▶ What is needed
All of the data below should be printed again word for word, pictures excluded.
______________________________
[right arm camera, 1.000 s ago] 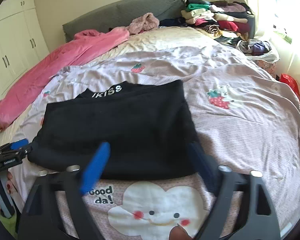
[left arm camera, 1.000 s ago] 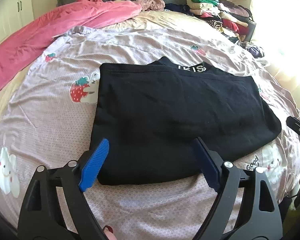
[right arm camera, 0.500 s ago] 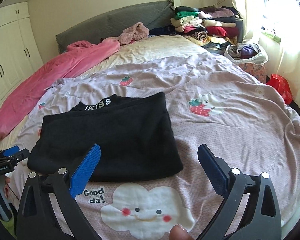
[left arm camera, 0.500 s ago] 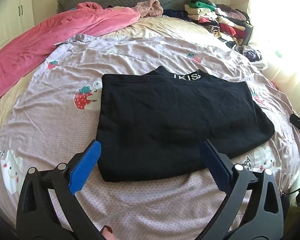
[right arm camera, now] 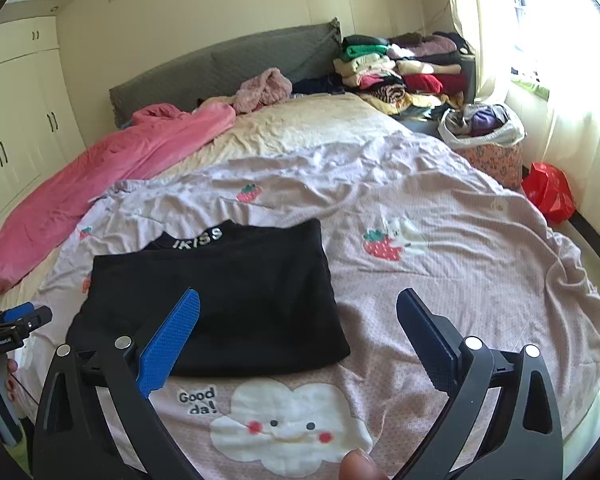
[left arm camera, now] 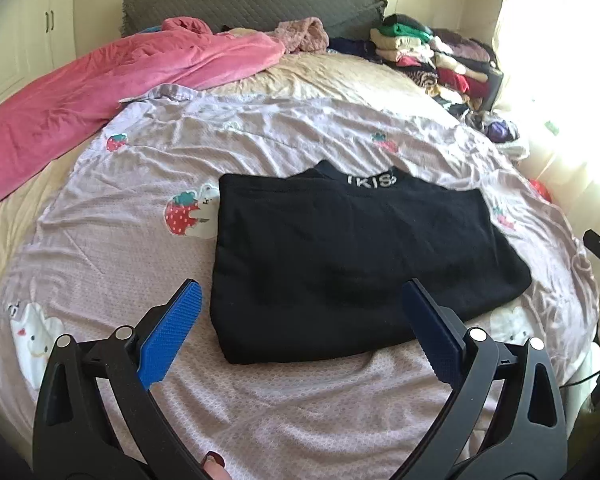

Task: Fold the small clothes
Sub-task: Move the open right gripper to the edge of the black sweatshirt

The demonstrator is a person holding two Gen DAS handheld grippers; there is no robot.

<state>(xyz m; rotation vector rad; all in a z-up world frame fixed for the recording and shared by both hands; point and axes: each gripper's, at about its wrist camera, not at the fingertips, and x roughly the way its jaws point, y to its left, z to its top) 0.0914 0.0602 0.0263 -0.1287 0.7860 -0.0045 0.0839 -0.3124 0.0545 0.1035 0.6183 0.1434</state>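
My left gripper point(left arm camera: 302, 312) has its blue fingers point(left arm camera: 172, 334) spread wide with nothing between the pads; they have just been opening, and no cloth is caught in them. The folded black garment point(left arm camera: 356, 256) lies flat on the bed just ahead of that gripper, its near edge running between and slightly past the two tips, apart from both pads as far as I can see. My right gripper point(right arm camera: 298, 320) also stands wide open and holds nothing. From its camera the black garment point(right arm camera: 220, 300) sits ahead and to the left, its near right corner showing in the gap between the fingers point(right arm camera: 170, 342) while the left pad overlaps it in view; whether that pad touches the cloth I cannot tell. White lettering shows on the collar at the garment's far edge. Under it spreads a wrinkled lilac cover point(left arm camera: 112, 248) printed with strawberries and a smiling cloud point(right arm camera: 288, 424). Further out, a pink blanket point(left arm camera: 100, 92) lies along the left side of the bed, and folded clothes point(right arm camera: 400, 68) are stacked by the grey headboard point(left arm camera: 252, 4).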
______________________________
▶ Exercise solution
[right arm camera, 1.000 s ago] 
[left arm camera, 1.000 s ago] 
[right arm camera, 0.500 s ago] 
[left arm camera, 0.500 s ago] 
[right arm camera, now] 
[left arm camera, now] 

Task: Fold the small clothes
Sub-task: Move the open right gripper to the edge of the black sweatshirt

The demonstrator is a person holding two Gen DAS handheld grippers; there is no robot.

<state>(xyz m; rotation vector rad; all in a z-up world frame fixed for the recording and shared by both hands; point and axes: each gripper's, at about its wrist camera, not at the fingertips, and x roughly the way its jaws point, y to its left, z to its top) 0.0914 0.0602 0.0263 -0.1287 0.7860 -0.0045 0.0839 -0.3124 0.0545 0.1035 0.6183 0.1434</state>
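My left gripper point(left arm camera: 302, 312) has its blue fingers point(left arm camera: 172, 334) spread wide with nothing between the pads; they have just been opening, and no cloth is caught in them. The folded black garment point(left arm camera: 356, 256) lies flat on the bed just ahead of that gripper, its near edge running between and slightly past the two tips, apart from both pads as far as I can see. My right gripper point(right arm camera: 298, 320) also stands wide open and holds nothing. From its camera the black garment point(right arm camera: 220, 300) sits ahead and to the left, its near right corner showing in the gap between the fingers point(right arm camera: 170, 342) while the left pad overlaps it in view; whether that pad touches the cloth I cannot tell. White lettering shows on the collar at the garment's far edge. Under it spreads a wrinkled lilac cover point(left arm camera: 112, 248) printed with strawberries and a smiling cloud point(right arm camera: 288, 424). Further out, a pink blanket point(left arm camera: 100, 92) lies along the left side of the bed, and folded clothes point(right arm camera: 400, 68) are stacked by the grey headboard point(left arm camera: 252, 4).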

The output has been completed.